Der volumenregulierte Anionenkanal (VRAC) spielt eine Schlüsselrolle bei der des regulatorischen Verringerung des Zellvolumens (RVD) und soll dadurch eine Rolle bei vielen physiologischen Prozessen spielen. Obwohl die potenziellen physiologischen Funktionen und der Aktivierungsmechanismus von VRAC ausführlich untersucht wurden, wurden widersprüchliche Ergebnisse hinsichtlich der Rolle von VRAC bei der Zellproliferation und -migration sowie seines Aktivierungsmechanismus erzielt. Das Fehlen spezifischer pharmakologischer VRAC-Inhibitoren und die unbekannte molekulare Identität von VRAC behinderten weitere Fortschritte, um den Aktivierungsmechanismus und die vorgeschlagenen physiologischen Rollen aufzuklären. Die Entdeckung von LRRC8-Heteromeren als wesentlicher Bestandteil von VRAC ermöglichten, die physiologischen Rollen und den Aktivierungsmechanismus von VRAC zu untersuchen.
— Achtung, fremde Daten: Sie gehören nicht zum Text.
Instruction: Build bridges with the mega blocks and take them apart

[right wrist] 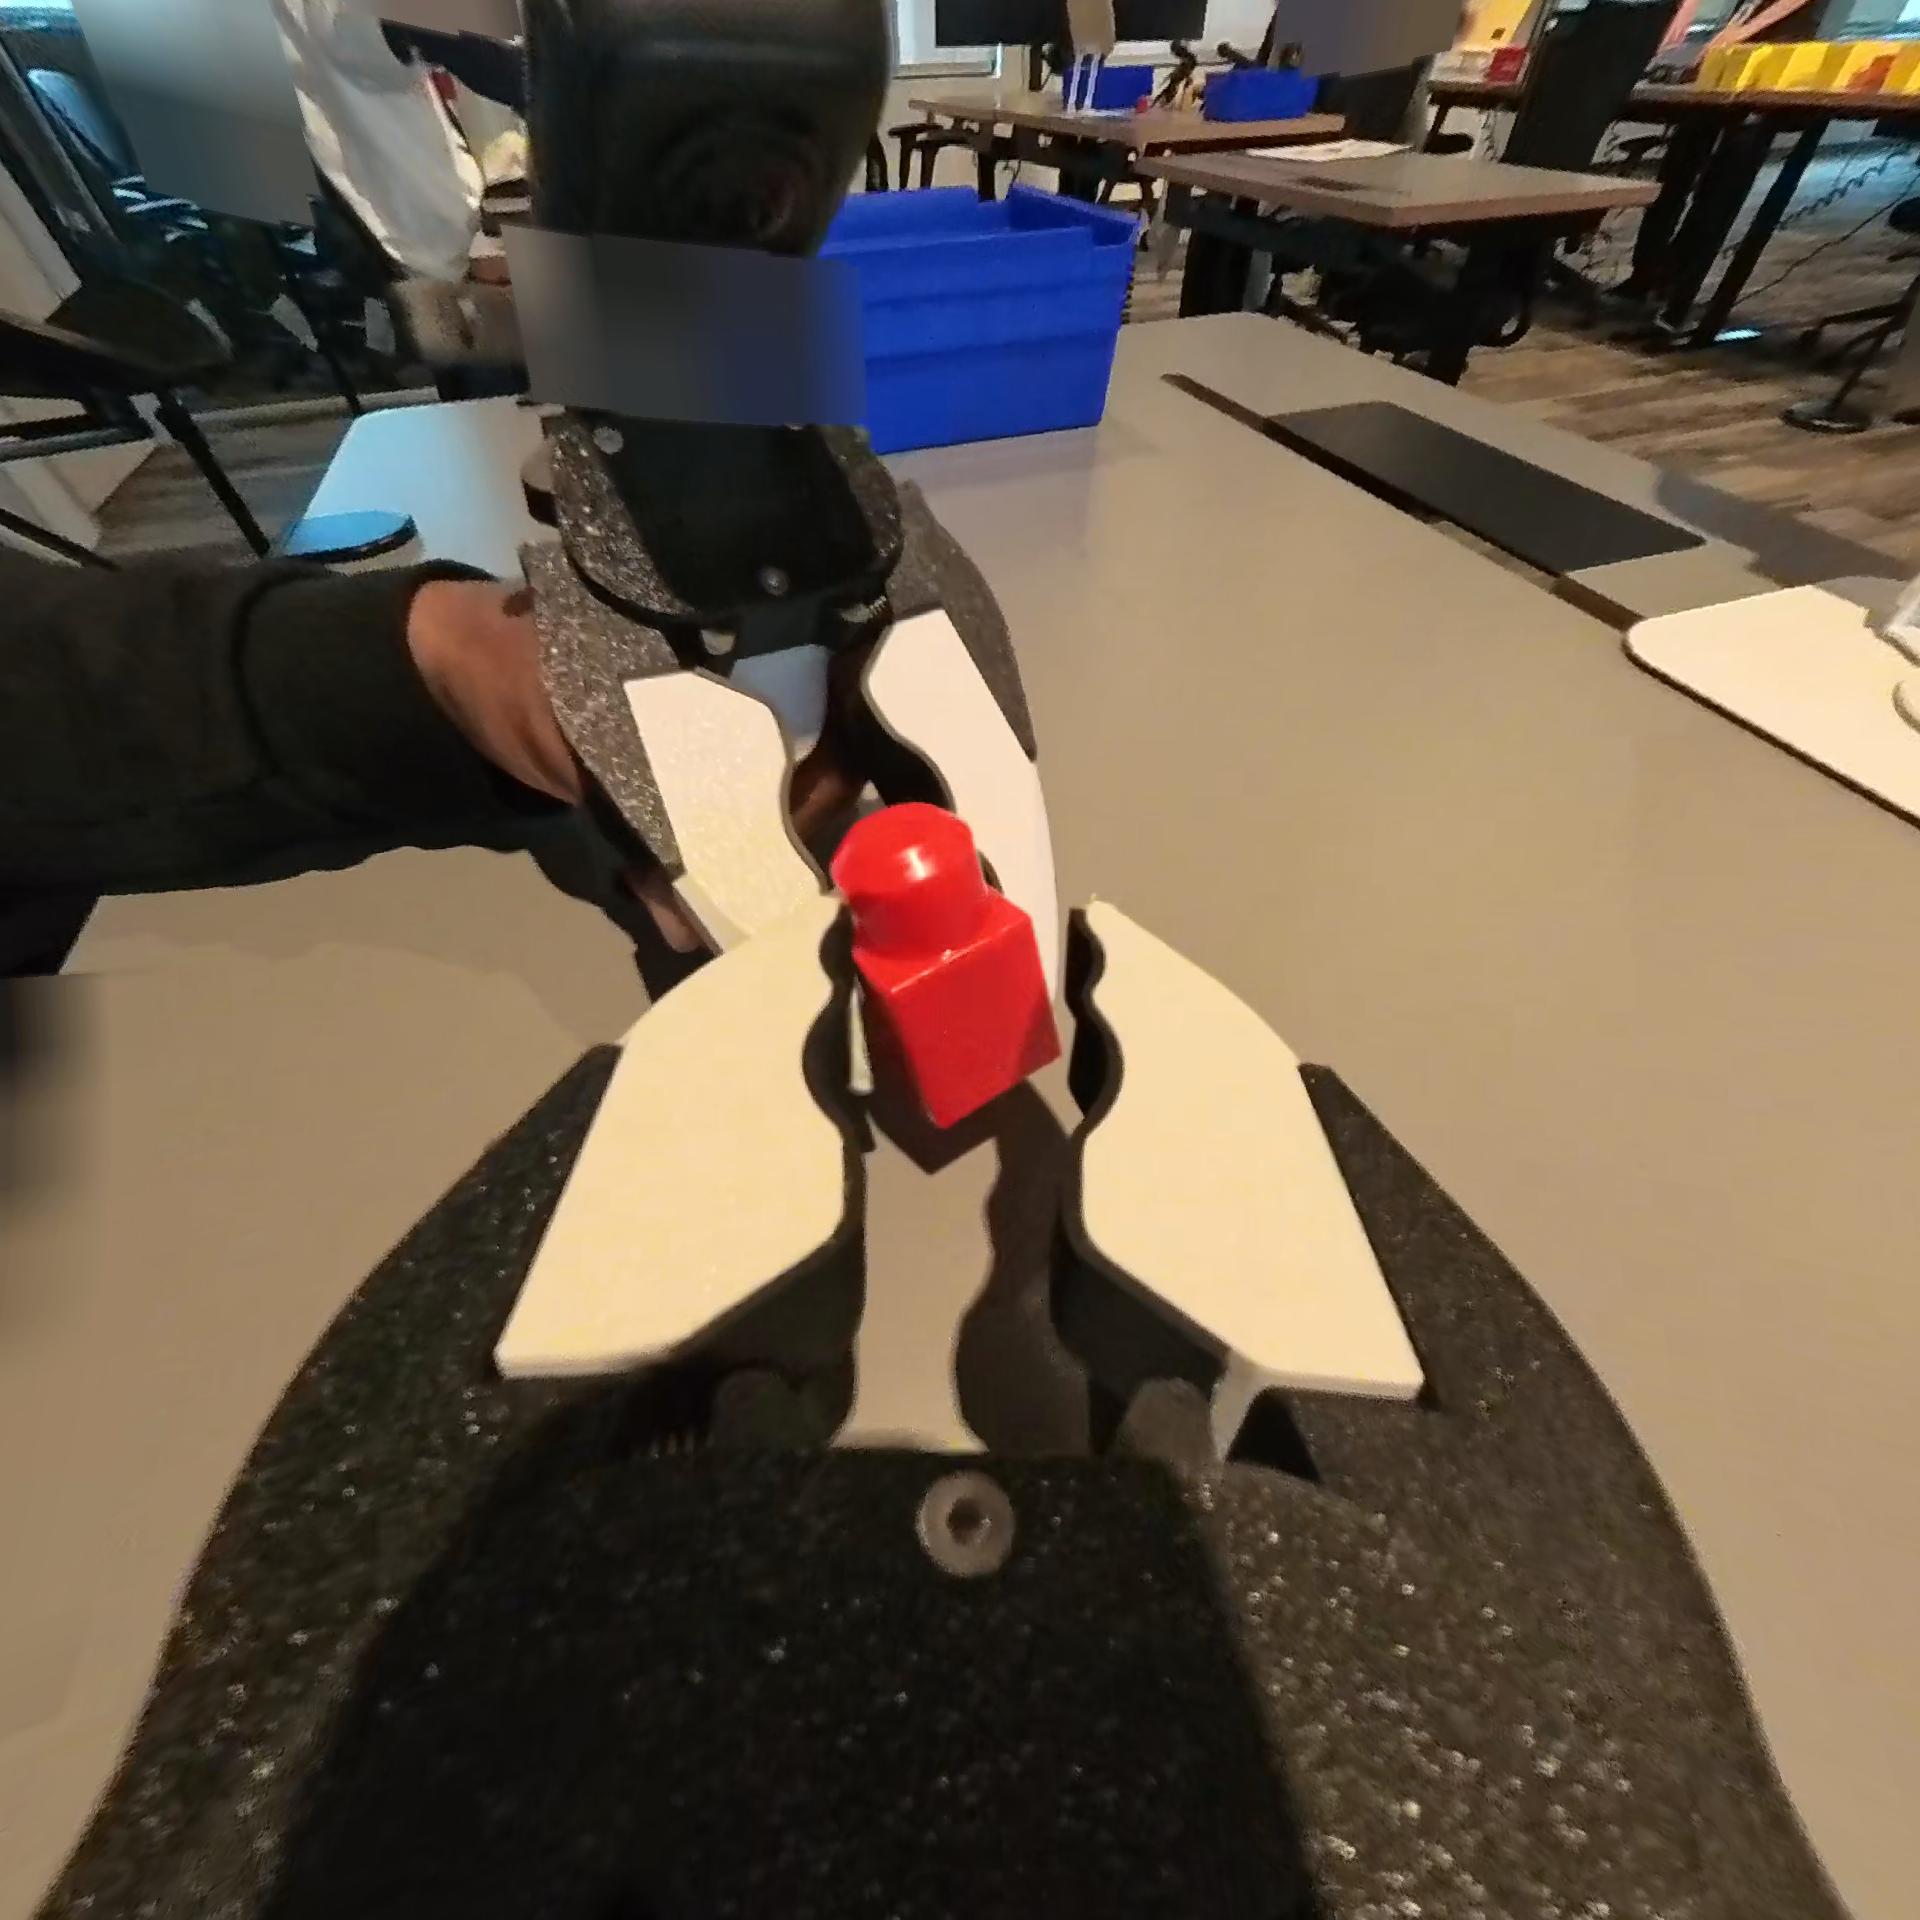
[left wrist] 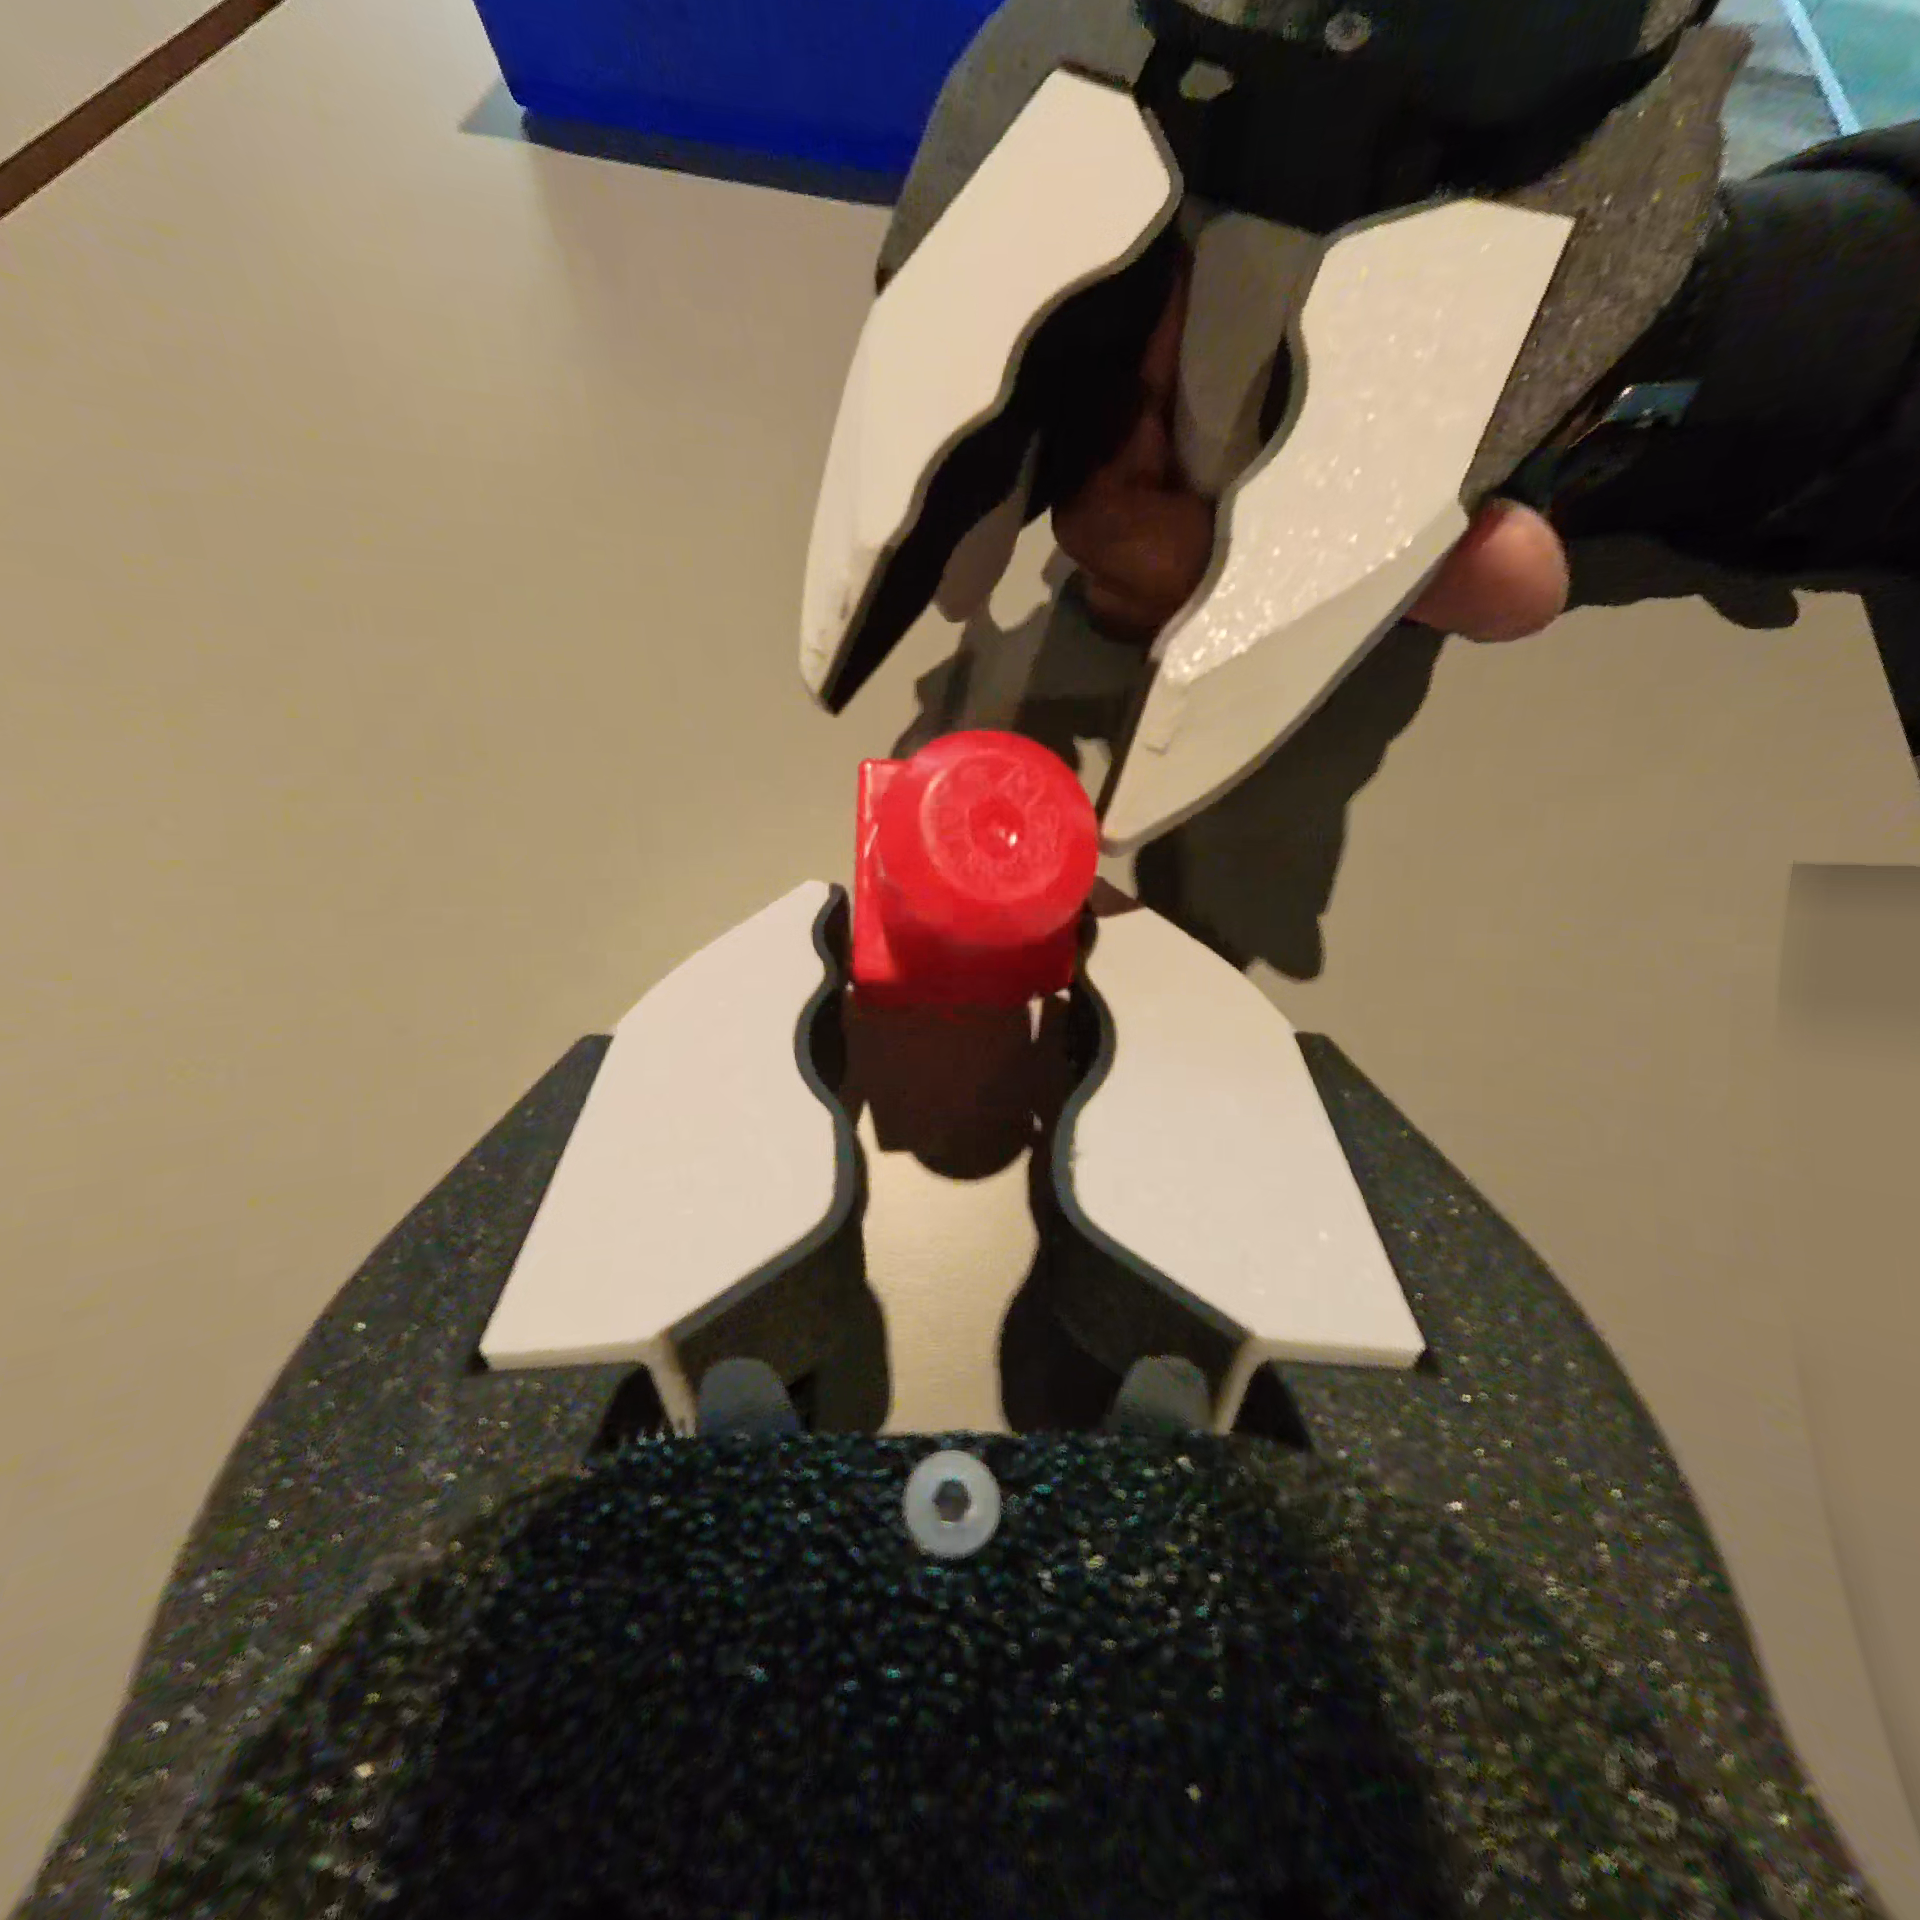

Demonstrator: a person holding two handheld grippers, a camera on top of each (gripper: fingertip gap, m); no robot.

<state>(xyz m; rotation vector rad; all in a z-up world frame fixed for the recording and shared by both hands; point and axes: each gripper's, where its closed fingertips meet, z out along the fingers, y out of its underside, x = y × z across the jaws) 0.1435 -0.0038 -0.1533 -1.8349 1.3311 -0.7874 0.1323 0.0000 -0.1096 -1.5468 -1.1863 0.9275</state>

Hier untersuchte ich systematisch die Rolle von VRAC während der Zellproliferation und der Motilität für verschiedene Zelltypen, einschließlich C2C12-Myoblasten, HCT116-Zellen, HEK-293-Zellen und U251- und U87-Glioblastomzellen. Überraschenderweise beeinflusste weder die pharmakologische Hemmung von VRAC durch Carbenoxolon, 4-[(2-Butyl-6,7-dichloro-2-cyclopentyl-2,3-dihydro-1-oxo-1H-inden-5-yl)oxy]butanoic acid (DCPIB) oder 5-nitro-2-(3-phenylpropyl-amino)benzoic acid (NPPB), noch der siRNA-vermittelte Abbau oder die Gendeletion der essentiellen VRAC-Untereinheit LRRC8A die Zellproliferation und -migration in einer der untersuchten Zelllinien. Ich fand auch, dass die Hemmung von VRAC mit DCPIB oder siRNA gegen LRRC8A keinen Einfluss auf die PI3K/Akt-Signalübertragung in Glioblastomzellen hat. Diese Ergebnisse zeigen, dass VRAC entgegen der vorherrschenden Annahme in der Literatur für die Zellproliferation und -migration entbehrlich ist. Des Weiteren habe ich unter Verwendung eines FRET-Ansatzes den Aktivierungsmechanismus des VRAC untersucht. Sowohl die pharmakologische Hemmung als auch der siRNA-vermittelte Abbau von Proteinkinasen des Typs D beeinträchtigten die durch Hypotonie induzierte VRAC-Aktivierung. Extrazelluläre Hypotonie induzierte die Bildung von Phosphatidsäure an der Plasmamembran. Diese Ergebnisse legen nahe, dass Hypotonie-induzierte VRAC-Aktivierung Diacylglycerin und Phosphatidsäure involviert.